As Christmas approaches, many of our Costarrican friends are getting together with their families to prepare the traditional tamales, a dish popular in almost every Latin American country, sometimes adopting a local name.  Every country has a different recipe, and every family within a country has their own version of that recipe.  In Costa Rica it is customary to make tamales with several members of the family, as its preparation needs the help of many hands.  It is also a way to socialize and celebrate the Christmas spirit.  After tamales are ready, it is also traditional to exchange them between families, as a sort of reciprocity practice.  So when you visit friends in December, it is most likely that you will be invited to a tamales and coffee.  Someone gave us this recipe and we would like to share it with you:

• 2 ¼ lbs banana leaves
• 3 lbs pork, chicken or beef roast
• 5 cups cooked rice
• 2 ¼ lbs potatoes
• 2 lbs corn flour
• 1 teaspoon ground cumin
• 1 teaspoon ground achiote
• 1 bag of raisins or dried plumbs
• Salt
• Olive oil
• Garlic
• Pepper
• Onion
1. Chop the meat into medium chucks and brown. Season with garlic, peppers, onion, salt, cumin and black pepper. Cover with water and simmer for 2-3 hours. Then separate the meat from the broth and shred it. Set the broth aside.
2. Cook the rice. Boil the potatoes until soft and cut into cubes.
3. Add 1 tablespoon salt, 1 teaspoon ground cumin and 1 teaspoon ground achiote to the dry corn flour and mix. Add vegetable oil and broth. Mix with hands to make a dough. This is called the “masa”.

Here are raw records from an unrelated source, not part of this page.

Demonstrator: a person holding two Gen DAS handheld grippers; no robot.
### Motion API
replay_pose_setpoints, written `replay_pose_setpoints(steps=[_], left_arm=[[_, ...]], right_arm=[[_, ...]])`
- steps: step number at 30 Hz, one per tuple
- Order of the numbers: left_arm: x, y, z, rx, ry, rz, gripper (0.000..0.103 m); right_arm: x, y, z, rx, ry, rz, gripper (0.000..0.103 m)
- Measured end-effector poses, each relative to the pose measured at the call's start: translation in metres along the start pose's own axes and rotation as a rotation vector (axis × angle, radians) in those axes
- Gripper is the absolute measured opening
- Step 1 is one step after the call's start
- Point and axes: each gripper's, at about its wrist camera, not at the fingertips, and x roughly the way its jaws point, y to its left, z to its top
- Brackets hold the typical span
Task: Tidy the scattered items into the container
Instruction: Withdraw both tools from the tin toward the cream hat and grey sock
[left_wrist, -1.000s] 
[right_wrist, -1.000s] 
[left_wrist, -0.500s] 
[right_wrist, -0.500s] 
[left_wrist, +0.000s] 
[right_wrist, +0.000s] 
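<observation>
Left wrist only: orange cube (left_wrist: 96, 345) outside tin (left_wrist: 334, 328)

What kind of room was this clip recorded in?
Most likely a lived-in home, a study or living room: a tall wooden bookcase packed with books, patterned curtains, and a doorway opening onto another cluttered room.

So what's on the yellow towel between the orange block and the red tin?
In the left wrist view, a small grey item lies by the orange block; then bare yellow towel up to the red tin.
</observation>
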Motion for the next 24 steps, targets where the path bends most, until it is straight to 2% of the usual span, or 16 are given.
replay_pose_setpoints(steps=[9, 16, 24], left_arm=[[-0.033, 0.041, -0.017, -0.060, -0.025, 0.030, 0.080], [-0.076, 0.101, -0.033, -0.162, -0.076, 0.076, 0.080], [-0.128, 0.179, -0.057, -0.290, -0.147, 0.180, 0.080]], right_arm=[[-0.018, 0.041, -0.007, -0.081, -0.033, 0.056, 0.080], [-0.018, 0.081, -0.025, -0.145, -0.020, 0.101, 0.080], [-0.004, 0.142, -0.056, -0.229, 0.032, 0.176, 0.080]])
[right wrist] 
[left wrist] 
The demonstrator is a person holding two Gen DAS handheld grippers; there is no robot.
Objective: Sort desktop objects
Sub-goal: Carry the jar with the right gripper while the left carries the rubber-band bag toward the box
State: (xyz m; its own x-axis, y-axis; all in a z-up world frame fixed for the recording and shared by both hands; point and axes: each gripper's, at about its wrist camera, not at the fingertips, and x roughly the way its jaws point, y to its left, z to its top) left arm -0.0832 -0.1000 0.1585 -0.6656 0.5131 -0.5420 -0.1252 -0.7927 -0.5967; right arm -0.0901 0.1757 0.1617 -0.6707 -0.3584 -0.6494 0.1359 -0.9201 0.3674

4. Cut off the middle vein from leaves, briefly pass the remaining leaves over a flame to slightly smoke them. With your hands, cut the banana leaves into squares. Spread 3-4 tablespoons of masa in the center and fill with potatoes, rice, meat, 2-3 raisins, and any other extra ingredients that you choose.  For example you may add 1-2 olives, 4-5 capers, 1 prune, a tomato slice, black bean puree, to make a nice compliment.
5. Fold the banana leaves and tie with a natural fiber string called “pabilo” or with a cotton string.  Then tie the tamales in pairs into “piñas”, leaving the foldings of the leaves on the inside of the “piñas”.
6. Cook the tamales in gently boiling water for one hour.